→ TASK TO COMPLETE:
For each entry that follows, produce an exact copy.
Segment Start: DATA FOR THIS TASK
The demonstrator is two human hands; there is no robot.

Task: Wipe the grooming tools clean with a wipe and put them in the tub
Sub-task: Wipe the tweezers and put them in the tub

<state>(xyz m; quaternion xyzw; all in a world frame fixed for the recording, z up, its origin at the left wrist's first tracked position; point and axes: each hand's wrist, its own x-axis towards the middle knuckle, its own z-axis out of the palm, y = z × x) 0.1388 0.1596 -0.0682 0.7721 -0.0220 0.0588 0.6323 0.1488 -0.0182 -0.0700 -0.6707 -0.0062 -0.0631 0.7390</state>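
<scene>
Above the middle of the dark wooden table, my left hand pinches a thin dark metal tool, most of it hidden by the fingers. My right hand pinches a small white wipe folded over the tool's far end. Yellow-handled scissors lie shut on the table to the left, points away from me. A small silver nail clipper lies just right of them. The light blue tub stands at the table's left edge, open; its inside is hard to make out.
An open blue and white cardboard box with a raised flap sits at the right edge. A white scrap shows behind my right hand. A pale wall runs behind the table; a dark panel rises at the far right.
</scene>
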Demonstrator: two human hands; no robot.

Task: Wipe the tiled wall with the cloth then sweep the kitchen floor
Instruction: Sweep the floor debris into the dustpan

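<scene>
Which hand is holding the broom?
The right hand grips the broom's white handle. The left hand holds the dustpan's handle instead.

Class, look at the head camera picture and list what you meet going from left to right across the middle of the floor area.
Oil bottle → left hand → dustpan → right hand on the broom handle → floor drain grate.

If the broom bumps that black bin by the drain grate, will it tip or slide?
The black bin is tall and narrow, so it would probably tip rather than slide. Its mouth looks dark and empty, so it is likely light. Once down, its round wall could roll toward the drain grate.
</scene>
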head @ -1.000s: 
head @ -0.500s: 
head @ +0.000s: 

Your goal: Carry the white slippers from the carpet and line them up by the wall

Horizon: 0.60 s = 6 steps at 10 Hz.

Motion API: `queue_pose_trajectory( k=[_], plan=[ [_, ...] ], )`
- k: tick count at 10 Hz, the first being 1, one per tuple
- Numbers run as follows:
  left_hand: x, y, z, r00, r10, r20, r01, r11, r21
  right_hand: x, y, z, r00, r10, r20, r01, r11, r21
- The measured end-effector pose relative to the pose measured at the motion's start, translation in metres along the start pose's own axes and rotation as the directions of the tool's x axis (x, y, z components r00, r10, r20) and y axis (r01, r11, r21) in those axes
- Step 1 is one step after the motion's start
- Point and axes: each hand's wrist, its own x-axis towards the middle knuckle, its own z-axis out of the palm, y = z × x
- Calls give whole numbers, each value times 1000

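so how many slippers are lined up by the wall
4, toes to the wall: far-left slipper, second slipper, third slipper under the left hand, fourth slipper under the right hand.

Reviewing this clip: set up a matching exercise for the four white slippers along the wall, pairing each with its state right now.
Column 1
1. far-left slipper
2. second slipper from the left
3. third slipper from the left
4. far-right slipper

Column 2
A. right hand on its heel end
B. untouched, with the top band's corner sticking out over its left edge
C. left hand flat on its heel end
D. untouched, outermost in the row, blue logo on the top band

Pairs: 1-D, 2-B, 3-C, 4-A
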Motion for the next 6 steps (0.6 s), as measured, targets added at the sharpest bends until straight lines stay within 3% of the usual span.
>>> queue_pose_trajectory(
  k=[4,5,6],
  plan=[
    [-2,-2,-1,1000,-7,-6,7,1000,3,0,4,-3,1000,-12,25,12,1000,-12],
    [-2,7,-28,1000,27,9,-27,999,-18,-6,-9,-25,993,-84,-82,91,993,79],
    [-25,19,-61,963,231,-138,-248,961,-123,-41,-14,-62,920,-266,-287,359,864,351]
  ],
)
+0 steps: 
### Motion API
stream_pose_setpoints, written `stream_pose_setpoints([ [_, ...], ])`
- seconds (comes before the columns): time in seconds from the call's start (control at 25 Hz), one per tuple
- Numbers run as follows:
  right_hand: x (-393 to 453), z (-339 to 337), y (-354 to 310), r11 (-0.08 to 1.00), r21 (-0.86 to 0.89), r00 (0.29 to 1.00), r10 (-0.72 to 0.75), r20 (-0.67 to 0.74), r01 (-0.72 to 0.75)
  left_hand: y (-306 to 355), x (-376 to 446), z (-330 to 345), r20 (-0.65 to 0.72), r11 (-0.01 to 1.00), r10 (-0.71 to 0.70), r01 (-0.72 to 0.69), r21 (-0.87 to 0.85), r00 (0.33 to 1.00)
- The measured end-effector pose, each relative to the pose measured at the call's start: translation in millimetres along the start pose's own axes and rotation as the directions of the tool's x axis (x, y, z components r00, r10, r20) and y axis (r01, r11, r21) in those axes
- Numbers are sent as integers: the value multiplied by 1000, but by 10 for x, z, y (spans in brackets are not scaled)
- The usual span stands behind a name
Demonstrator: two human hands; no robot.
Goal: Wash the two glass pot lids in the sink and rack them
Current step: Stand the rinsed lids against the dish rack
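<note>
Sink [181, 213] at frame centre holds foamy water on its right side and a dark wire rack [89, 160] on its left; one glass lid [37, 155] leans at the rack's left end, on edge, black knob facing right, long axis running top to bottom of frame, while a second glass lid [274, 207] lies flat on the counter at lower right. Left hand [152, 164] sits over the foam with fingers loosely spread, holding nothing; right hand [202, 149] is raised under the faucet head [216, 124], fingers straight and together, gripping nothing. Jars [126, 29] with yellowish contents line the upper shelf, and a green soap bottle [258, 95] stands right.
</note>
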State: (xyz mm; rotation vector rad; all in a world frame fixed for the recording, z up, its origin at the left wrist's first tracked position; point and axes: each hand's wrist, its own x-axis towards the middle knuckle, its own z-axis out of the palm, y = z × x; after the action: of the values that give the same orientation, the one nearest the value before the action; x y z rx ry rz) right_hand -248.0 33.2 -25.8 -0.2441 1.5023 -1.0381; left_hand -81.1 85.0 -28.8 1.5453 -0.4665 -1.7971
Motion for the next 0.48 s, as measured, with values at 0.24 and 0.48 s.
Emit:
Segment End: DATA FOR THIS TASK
→ ANSWER SECTION:
The demonstrator is two human hands; there is no robot.

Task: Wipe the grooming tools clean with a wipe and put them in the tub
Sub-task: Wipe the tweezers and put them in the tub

<state>(xyz m; quaternion xyzw; all in a world frame fixed for the recording, z up, its origin at the left wrist's first tracked position; point and axes: each hand's wrist, its own x-axis towards the middle knuckle, its own z-axis out of the palm, y = z × x) 0.1388 0.1596 -0.0682 0.7721 -0.0220 0.0588 0.6323 0.1488 -0.0182 -0.0700 -0.6707 -0.0062 -0.0631 0.7390</state>
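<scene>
Above the middle of the dark wooden table, my left hand pinches a thin dark metal tool, most of it hidden by the fingers. My right hand pinches a small white wipe folded over the tool's far end. Yellow-handled scissors lie shut on the table to the left, points away from me. A small silver nail clipper lies just right of them. The light blue tub stands at the table's left edge, open; its inside is hard to make out.
An open blue and white cardboard box with a raised flap sits at the right edge. A white scrap shows behind my right hand. A pale wall runs behind the table; a dark panel rises at the far right.
</scene>
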Demonstrator: two human hands; no robot.

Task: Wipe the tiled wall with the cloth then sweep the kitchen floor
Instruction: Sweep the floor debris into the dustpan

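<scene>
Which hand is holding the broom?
The right hand grips the broom's white handle. The left hand holds the dustpan's handle instead.

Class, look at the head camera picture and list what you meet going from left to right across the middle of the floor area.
Oil bottle → left hand → dustpan → right hand on the broom handle → floor drain grate.

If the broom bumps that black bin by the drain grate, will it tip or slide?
The black bin is tall and narrow, so it would probably tip rather than slide. Its mouth looks dark and empty, so it is likely light. Once down, its round wall could roll toward the drain grate.
</scene>
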head @ -1.000s: 
head @ -0.500s: 
head @ +0.000s: 

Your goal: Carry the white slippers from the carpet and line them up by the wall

Horizon: 0.60 s = 6 steps at 10 Hz.

Motion API: `queue_pose_trajectory( k=[_], plan=[ [_, ...] ], )`
- k: tick count at 10 Hz, the first being 1, one per tuple
- Numbers run as follows:
  left_hand: x, y, z, r00, r10, r20, r01, r11, r21
  right_hand: x, y, z, r00, r10, r20, r01, r11, r21
- The measured end-effector pose relative to the pose measured at the motion's start, translation in metres along the start pose's own axes and rotation as the directions of the tool's x axis (x, y, z components r00, r10, r20) and y axis (r01, r11, r21) in those axes
- Step 1 is one step after the motion's start
- Point and axes: each hand's wrist, its own x-axis towards the middle knuckle, its own z-axis out of the palm, y = z × x
- Calls give whole numbers, each value times 1000

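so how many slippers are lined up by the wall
4, toes to the wall: far-left slipper, second slipper, third slipper under the left hand, fourth slipper under the right hand.

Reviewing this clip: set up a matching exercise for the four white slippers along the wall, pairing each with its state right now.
Column 1
1. far-left slipper
2. second slipper from the left
3. third slipper from the left
4. far-right slipper

Column 2
A. right hand on its heel end
B. untouched, with the top band's corner sticking out over its left edge
C. left hand flat on its heel end
D. untouched, outermost in the row, blue logo on the top band

Pairs: 1-D, 2-B, 3-C, 4-A
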Motion for the next 6 steps (0.6 s), as measured, targets added at the sharpest bends until straight lines stay within 3% of the usual span.
>>> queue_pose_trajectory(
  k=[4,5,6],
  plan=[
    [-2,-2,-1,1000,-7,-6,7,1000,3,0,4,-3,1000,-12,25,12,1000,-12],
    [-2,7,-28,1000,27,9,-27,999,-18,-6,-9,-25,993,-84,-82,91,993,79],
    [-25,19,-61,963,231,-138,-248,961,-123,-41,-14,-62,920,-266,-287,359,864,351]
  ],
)
+0 steps: 
### Motion API
stream_pose_setpoints, written `stream_pose_setpoints([ [_, ...], ])`
- seconds (comes before the columns): time in seconds from the call's start (control at 25 Hz), one per tuple
- Numbers run as follows:
  right_hand: x (-393 to 453), z (-339 to 337), y (-354 to 310), r11 (-0.08 to 1.00), r21 (-0.86 to 0.89), r00 (0.29 to 1.00), r10 (-0.72 to 0.75), r20 (-0.67 to 0.74), r01 (-0.72 to 0.75)
  left_hand: y (-306 to 355), x (-376 to 446), z (-330 to 345), r20 (-0.65 to 0.72), r11 (-0.01 to 1.00), r10 (-0.71 to 0.70), r01 (-0.72 to 0.69), r21 (-0.87 to 0.85), r00 (0.33 to 1.00)
- The measured end-effector pose, each relative to the pose measured at the call's start: translation in millimetres along the start pose's own axes and rotation as the directions of the tool's x axis (x, y, z components r00, r10, r20) and y axis (r01, r11, r21) in those axes
- Numbers are sent as integers: the value multiplied by 1000, but by 10 for x, z, y (spans in brackets are not scaled)
- The usual span stands behind a name
Demonstrator: two human hands; no robot.
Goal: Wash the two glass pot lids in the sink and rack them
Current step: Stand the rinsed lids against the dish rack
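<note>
Sink [181, 213] at frame centre holds foamy water on its right side and a dark wire rack [89, 160] on its left; one glass lid [37, 155] leans at the rack's left end, on edge, black knob facing right, long axis running top to bottom of frame, while a second glass lid [274, 207] lies flat on the counter at lower right. Left hand [152, 164] sits over the foam with fingers loosely spread, holding nothing; right hand [202, 149] is raised under the faucet head [216, 124], fingers straight and together, gripping nothing. Jars [126, 29] with yellowish contents line the upper shelf, and a green soap bottle [258, 95] stands right.
</note>
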State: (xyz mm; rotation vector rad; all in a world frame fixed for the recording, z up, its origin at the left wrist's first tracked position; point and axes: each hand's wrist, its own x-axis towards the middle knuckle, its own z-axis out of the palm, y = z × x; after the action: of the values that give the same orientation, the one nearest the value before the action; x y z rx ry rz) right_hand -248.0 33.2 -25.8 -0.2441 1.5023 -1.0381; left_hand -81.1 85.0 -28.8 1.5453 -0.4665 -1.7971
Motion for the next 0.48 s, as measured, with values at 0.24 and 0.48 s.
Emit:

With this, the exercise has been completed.